In a review in this month's issue of Trends in Microbiology, Michiel Vos of the Netherlands Institute of Ecology takes a look at the potential answers. A lot of them echo the answers that have been offered for the evolution of our own brand of sex. Sex can speed up the evolution of adaptations, for example, by combining beneficial mutations from different bacteria. Sex can bring about entirely new adaptations (such as antibiotic resistance) with the importing of entirely new genes. Sex can add more variation to a population of bacteria, allowing them to adapt to an ever-changing environment, instead of getting stuck in an evolutionary dead end.

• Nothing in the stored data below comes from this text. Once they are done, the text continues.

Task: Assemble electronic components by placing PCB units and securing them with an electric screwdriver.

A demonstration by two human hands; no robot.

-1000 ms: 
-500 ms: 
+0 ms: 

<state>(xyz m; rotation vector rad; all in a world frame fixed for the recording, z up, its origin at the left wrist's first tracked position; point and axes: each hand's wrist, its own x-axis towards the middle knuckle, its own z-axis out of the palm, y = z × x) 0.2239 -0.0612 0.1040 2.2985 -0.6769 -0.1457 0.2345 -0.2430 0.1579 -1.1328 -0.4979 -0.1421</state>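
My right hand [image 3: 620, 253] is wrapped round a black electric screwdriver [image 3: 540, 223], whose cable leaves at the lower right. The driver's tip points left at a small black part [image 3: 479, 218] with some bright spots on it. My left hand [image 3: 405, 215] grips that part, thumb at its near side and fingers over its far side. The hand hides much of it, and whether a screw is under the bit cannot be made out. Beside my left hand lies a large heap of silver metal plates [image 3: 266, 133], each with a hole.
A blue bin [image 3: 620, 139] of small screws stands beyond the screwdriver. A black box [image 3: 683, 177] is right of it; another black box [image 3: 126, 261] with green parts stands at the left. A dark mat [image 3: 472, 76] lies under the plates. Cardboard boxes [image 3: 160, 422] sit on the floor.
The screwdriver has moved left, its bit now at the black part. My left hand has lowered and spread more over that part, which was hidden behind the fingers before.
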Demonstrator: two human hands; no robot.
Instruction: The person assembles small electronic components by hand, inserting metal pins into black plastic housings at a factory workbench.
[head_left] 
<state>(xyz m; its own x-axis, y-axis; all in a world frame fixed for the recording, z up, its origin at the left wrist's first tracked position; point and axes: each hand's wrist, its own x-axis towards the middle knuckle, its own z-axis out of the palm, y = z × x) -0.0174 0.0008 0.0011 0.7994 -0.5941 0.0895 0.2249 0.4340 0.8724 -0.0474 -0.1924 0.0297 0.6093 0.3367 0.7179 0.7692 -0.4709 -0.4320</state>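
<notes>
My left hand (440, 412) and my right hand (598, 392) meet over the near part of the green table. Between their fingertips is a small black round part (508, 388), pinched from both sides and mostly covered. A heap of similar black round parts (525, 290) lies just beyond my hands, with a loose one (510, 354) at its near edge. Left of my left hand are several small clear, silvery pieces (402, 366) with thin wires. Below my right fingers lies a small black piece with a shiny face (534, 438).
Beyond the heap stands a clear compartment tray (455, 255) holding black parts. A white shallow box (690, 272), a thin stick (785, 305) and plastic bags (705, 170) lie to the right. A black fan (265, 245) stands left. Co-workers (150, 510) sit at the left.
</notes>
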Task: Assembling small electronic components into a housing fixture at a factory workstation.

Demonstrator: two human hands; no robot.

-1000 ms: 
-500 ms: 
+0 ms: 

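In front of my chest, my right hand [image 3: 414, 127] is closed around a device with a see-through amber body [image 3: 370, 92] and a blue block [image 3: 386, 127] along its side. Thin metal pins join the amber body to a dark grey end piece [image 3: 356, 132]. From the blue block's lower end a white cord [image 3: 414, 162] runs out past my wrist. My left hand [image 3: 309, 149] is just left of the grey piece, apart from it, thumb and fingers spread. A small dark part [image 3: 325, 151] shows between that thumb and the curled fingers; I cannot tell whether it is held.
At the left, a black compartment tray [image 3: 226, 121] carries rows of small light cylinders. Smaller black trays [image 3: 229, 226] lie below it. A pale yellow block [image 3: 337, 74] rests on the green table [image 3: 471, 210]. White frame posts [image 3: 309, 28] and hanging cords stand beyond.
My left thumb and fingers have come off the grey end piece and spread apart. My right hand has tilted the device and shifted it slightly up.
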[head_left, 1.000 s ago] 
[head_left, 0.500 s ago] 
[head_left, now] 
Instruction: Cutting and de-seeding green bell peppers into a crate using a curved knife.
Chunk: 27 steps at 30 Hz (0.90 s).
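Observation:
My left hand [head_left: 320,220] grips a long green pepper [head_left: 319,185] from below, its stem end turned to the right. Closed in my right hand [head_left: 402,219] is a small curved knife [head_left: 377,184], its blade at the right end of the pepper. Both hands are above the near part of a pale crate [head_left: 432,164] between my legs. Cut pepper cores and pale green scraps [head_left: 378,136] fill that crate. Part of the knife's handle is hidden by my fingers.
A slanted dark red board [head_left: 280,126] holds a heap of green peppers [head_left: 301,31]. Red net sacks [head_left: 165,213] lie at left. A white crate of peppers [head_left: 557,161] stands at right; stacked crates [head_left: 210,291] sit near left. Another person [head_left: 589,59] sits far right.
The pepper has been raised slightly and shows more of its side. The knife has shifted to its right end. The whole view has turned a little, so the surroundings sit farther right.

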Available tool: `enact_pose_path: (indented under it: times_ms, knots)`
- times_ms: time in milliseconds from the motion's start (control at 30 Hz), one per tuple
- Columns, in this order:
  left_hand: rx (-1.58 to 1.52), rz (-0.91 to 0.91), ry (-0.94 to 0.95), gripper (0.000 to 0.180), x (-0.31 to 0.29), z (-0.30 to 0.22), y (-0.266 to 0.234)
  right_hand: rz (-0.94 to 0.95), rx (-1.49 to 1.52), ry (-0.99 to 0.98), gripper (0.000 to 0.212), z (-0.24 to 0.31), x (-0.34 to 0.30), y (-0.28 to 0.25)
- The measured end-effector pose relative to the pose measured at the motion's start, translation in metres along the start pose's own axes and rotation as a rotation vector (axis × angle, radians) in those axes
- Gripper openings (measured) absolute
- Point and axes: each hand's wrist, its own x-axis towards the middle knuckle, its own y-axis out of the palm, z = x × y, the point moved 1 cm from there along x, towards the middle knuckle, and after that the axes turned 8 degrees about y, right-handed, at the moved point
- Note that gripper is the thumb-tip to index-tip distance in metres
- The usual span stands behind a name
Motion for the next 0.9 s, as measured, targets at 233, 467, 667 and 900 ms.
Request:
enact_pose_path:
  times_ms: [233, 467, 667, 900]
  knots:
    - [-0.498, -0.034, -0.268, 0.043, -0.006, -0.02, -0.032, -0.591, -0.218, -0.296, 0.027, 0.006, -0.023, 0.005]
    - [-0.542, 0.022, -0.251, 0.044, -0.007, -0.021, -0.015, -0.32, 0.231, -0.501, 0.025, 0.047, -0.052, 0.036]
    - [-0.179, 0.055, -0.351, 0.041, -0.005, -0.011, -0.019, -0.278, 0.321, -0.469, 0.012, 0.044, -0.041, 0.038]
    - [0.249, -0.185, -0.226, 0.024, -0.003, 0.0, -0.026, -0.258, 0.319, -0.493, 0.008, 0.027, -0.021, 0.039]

Sex may help some bacteria do a better job of making us sick by generating new variants that our immune system may not recognize very well.

It's possible, however, that these long-term benefits of sex do not account for their origin through the short-term, generation-by-generation process of evolution. In fact, sex may actually be more of a side effect—what Stephen Jay Gould and Richard Lewontin termed a spandrel. Taking in loose DNA can have an immediate benefit to bacteria that has nothing to do with sex: It's good eating. Some strains of bacteria can live on DNA alone. The fact that sometimes some of the genes they devour end up inserted into their genome does not necessarily mean that the bacteria have evolved a full-blown sexual system. The proteins that swap in new versions of genes during homologous recombination spend most of their time repairing damaged DNA. They may plug new genes in purely by accident.

It's also possible that the adaptation for sex resides not in the bacteria but in their parasites. Plasmids and viruses may evolve increasingly sophisticated ways to move their own DNA from host to host. If they bring genes that benefit their new bacterial host, they benefit as well.

Vos's paper makes the evolution of sex in eukaryotes all the more remarkable. Sex in eukaryotes is a far more complex process, and it's at the core of our biology. Whereas bacteria occasionally swap a gene, eukaryotes blend their genomes every time they reproduce. Biochemist Nick Lane, author of the new book Life Ascending, argues that eukaryotes became different because of a landmark event in their evolution: A microbe took up residence in the eukaryote cell, becoming mitochondria, which we depend on to generate energy. Now the eukaryotic genome was under constant invasion from foreign DNA, coming from close quarters. Worst of all, this foreign DNA included viruslike segments that could make copies of themselves, swamping our own genes. True sex—complete with meiosis—became our best defense. If Lane is right, then it's bacteria we have to thank for not having sex like bacteria.